Dans tous les cas, tout reste à discuter, même si évidemment le travail déjà réalisé depuis des mois ne sera pas remis en cause fondamentalement. Mais comme lors de la rédaction de l'Humain d'abord (en petit comité, celui-là), des compromis sont possibles, par exemple le recours à l'arbitrage démocratique (référendum) pour les points qui resteront clivants. Et le coeur de notre programme est précisément la refonte profonde du fonctionnement de nos institutions et notamment des processus de choix démocratiques, pour que ceux-ci soient réellement ceux aspirés par les citoyens.

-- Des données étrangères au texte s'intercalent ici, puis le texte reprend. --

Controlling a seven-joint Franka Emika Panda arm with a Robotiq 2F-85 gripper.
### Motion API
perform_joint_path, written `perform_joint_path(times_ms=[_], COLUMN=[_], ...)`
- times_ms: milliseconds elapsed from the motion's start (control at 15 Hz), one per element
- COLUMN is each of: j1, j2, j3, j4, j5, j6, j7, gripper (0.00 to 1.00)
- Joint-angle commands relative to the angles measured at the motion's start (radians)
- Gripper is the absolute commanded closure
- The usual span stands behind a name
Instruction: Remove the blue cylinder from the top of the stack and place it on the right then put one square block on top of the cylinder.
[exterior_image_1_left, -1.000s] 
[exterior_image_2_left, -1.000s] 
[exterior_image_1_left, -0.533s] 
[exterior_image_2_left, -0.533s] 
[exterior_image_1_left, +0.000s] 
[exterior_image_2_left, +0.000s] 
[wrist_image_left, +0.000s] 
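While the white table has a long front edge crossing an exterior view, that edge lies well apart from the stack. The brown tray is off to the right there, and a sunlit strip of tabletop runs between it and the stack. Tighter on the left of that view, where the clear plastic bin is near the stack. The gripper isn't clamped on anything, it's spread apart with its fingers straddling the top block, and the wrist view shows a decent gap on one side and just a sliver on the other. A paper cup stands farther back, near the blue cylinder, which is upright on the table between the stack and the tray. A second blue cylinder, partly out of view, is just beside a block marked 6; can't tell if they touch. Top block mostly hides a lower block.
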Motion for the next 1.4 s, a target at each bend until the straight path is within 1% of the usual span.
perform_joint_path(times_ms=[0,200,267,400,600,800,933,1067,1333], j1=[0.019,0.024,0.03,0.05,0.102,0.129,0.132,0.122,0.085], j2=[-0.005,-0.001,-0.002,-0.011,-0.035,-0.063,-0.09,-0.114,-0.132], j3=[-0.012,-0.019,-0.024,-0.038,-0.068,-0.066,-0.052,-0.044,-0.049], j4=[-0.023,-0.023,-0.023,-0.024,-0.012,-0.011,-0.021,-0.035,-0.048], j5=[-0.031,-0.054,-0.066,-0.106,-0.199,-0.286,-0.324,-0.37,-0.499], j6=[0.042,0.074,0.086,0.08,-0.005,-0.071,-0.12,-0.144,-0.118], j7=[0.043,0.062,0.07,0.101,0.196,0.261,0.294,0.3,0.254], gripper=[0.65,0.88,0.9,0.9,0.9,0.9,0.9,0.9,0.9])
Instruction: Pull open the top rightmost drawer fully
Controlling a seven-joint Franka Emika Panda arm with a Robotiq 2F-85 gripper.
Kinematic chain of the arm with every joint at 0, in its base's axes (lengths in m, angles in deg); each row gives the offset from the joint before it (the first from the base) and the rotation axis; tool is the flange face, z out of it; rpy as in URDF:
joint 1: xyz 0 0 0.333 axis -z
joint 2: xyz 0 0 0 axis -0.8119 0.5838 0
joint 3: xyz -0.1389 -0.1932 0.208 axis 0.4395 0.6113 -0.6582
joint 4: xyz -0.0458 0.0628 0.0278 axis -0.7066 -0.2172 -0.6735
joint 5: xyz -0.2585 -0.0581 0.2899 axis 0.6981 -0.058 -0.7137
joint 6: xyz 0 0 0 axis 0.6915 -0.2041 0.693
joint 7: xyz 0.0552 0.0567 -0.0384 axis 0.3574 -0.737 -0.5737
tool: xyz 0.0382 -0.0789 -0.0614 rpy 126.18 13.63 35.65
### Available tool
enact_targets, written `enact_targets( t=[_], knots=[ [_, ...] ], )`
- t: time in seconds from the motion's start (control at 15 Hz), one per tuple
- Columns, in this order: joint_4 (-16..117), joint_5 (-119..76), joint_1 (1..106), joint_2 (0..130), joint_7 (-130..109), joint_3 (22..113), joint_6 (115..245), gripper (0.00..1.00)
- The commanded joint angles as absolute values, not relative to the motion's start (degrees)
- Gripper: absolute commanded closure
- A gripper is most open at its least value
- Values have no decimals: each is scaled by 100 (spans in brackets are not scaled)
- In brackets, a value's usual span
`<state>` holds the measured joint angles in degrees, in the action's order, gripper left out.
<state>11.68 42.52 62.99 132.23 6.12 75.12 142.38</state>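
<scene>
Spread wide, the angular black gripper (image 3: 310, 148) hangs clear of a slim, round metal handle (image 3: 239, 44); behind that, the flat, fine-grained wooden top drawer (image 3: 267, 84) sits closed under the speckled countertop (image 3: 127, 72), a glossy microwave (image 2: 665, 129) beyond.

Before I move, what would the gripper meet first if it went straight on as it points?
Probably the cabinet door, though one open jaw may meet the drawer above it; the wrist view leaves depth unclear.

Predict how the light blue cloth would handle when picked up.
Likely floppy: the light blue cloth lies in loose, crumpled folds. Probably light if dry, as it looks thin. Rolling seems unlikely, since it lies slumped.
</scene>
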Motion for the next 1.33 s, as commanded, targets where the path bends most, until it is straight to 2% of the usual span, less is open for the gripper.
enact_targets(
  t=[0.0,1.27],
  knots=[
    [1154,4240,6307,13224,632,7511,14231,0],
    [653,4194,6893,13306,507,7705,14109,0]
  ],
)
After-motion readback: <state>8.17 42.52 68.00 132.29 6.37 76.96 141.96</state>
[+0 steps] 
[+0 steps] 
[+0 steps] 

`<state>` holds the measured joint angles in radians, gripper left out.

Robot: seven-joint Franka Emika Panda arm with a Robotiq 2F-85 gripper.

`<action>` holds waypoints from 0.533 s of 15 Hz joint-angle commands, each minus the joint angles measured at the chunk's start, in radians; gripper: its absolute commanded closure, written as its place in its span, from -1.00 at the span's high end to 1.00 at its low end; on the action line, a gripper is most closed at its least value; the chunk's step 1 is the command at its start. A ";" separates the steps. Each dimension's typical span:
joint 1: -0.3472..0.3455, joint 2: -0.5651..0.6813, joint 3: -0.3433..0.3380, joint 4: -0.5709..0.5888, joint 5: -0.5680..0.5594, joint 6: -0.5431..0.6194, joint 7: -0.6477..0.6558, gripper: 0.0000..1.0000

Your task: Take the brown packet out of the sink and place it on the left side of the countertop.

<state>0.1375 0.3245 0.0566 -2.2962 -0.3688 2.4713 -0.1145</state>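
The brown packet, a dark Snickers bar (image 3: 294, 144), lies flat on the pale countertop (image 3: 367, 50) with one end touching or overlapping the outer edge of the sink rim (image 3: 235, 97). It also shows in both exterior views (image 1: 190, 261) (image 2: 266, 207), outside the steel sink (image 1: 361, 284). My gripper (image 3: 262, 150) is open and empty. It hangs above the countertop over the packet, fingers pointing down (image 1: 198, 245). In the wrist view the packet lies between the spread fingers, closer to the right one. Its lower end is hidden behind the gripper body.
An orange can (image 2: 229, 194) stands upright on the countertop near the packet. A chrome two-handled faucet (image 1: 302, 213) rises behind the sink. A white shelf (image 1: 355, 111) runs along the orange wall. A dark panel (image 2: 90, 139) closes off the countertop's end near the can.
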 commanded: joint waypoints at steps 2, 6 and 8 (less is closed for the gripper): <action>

"Alors camarades communistes, nous n'attendons que ça que vous nous rejoignez dans notre tentative de "renverser la table", car nous savons que vous avez beaucoup à apporter.", voilà ce que j'ai envie d'affirmer aux lecteurs de ton adresse.
"Vous voulez participer aux choix stratégiques, des élus pour votre parti. C'est tout naturel, et les organisations qui nous ont déjà rejoint, la Nouvelle Gauche Socialiste, les collectifs "insoumis" issus d'Ensemble ou déjà du PCF, témoigneront que les choses se passent bien avec eux, qu'ils sont associés pleinement au processus. Le seul point qui est imposé est la nécessité d'une stratégie nationale d'autonomie conquérante. Il ne s'agit plus de peser pour négocier avec le PS, mais de construire un mouvement à vocation majoritaire, s'adressant au peuple dans son ensemble."